== Segment start ==
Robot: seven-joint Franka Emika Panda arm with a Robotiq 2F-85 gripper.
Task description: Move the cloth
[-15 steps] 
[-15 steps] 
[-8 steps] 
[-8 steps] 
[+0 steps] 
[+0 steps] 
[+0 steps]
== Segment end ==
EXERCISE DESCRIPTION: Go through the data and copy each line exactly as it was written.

RESULT:
Robot: seven-joint Franka Emika Panda arm with a Robotiq 2F-85 gripper.
Task description: Move the cloth
[-15 steps] 
[-15 steps] 
[-8 steps] 
[-8 steps] 
[+0 steps] 
[+0 steps] 
[+0 steps]

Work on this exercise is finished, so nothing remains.